Kappa near to 60% in unbalanced (1:10) data set
-
16-10-2019 - |
Question
As mentioned before, I have a classification problem and unbalanced data set. The majority class contains 88% of all samples.
I have trained a Generalized Boosted Regression model using gbm()
from the gbm
package in R
and get the following output:
interaction.depth n.trees Accuracy Kappa Accuracy SD Kappa SD
1 50 0.906 0.523 0.00978 0.0512
1 100 0.91 0.561 0.0108 0.0517
1 150 0.91 0.572 0.0104 0.0492
2 50 0.908 0.569 0.0106 0.0484
2 100 0.91 0.582 0.00965 0.0443
2 150 0.91 0.584 0.00976 0.0437
3 50 0.909 0.578 0.00996 0.0469
3 100 0.91 0.583 0.00975 0.0447
3 150 0.911 0.586 0.00962 0.0443
Looking at the 90% accuracy I assume that model has labeled all the samples as majority class. That's clear. And what is not transparent: how Kappa is calculated.
- What does this Kappa values (near to 60%) really mean? Is it enough to say that the model is not classifying them just by chance?
- What do
Accuracy SD
andKappa SD
mean?
Solution
The Kappa is Cohen's Kappa score for inter-rater agreement.
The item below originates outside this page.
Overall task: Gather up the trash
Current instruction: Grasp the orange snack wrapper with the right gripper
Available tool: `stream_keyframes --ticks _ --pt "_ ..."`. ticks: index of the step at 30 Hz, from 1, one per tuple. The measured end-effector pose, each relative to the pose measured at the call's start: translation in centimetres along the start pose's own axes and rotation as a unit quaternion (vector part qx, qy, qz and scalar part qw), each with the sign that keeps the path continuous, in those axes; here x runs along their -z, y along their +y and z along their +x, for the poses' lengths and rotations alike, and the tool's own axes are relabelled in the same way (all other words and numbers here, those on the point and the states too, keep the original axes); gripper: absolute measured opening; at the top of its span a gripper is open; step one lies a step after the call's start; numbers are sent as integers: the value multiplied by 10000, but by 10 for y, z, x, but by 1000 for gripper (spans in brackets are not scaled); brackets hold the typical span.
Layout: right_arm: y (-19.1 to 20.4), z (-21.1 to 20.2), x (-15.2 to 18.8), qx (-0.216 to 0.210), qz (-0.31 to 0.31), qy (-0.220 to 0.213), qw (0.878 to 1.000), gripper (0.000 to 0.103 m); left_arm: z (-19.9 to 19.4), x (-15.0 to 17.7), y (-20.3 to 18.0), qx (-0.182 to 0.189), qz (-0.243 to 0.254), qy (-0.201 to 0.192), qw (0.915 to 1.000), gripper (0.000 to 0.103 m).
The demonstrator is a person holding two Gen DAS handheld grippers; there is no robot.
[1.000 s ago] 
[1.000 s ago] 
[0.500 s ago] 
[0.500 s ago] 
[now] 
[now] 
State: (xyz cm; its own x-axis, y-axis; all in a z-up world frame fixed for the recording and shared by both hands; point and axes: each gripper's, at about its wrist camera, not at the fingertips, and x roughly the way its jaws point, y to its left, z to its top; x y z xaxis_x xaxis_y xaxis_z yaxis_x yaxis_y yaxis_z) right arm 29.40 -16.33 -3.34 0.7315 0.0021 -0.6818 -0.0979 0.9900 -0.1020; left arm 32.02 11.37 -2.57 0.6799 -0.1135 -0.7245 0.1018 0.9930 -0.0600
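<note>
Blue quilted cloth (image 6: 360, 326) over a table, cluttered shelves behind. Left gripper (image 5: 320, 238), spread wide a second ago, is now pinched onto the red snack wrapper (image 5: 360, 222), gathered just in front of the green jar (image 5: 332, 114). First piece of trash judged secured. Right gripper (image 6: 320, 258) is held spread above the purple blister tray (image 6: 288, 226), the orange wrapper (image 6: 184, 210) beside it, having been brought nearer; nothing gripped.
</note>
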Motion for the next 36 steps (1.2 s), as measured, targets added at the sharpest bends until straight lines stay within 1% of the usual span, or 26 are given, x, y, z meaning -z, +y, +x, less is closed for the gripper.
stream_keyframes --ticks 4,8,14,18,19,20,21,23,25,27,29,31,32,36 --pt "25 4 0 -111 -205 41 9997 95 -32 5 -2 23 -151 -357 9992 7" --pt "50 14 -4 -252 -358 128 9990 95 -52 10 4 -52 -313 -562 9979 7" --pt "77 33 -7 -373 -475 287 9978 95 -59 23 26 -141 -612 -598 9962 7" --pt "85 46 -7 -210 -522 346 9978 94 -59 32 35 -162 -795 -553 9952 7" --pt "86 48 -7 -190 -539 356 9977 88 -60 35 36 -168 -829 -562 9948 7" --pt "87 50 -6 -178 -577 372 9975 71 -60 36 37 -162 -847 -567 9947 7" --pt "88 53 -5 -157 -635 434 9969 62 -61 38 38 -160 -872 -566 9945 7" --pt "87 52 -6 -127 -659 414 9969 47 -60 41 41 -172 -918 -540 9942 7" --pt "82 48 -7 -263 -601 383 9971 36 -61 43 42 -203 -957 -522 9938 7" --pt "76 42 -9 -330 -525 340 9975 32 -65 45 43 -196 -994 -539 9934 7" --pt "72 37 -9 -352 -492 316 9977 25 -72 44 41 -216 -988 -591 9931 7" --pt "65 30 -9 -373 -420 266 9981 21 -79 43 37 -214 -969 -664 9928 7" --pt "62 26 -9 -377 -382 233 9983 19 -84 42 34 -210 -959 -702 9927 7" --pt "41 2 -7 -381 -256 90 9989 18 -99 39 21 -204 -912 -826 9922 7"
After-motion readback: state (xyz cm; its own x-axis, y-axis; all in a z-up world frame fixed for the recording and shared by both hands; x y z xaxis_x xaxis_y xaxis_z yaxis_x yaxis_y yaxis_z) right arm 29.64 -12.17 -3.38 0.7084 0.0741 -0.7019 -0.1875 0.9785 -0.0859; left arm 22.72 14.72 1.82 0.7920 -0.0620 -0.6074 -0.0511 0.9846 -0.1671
It's a commonly-used metric for evaluating the performance of machine learning algorithms and human annotaters, particularly when dealing with text/linguistics.
What it does is compare the level of agreement between the output of the (human or algorithmic) annotater and the ground truth labels, to the level of agreement that would occur through random chance. There's a very good overview of how to calculate Kappa and use it to evaluate a classifier in this stats.stackexchange.com answer here, and a more in-depth explanation of Kappa and how to interpret it in this paper, entitled "Understanding Interobserver Agreement: The Kappa Statistic" by Viera & Garrett (2005).
The benefit of using Kappa, particularly in an unbalanced data set like yours, is that with a 90-10% imbalance between the classes, you can achieve 90% accuracy by simply labeling all of the data points with the label of the more commonly occurring class. The Kappa statistic is describing how well the classifier performs above that baseline level of performance.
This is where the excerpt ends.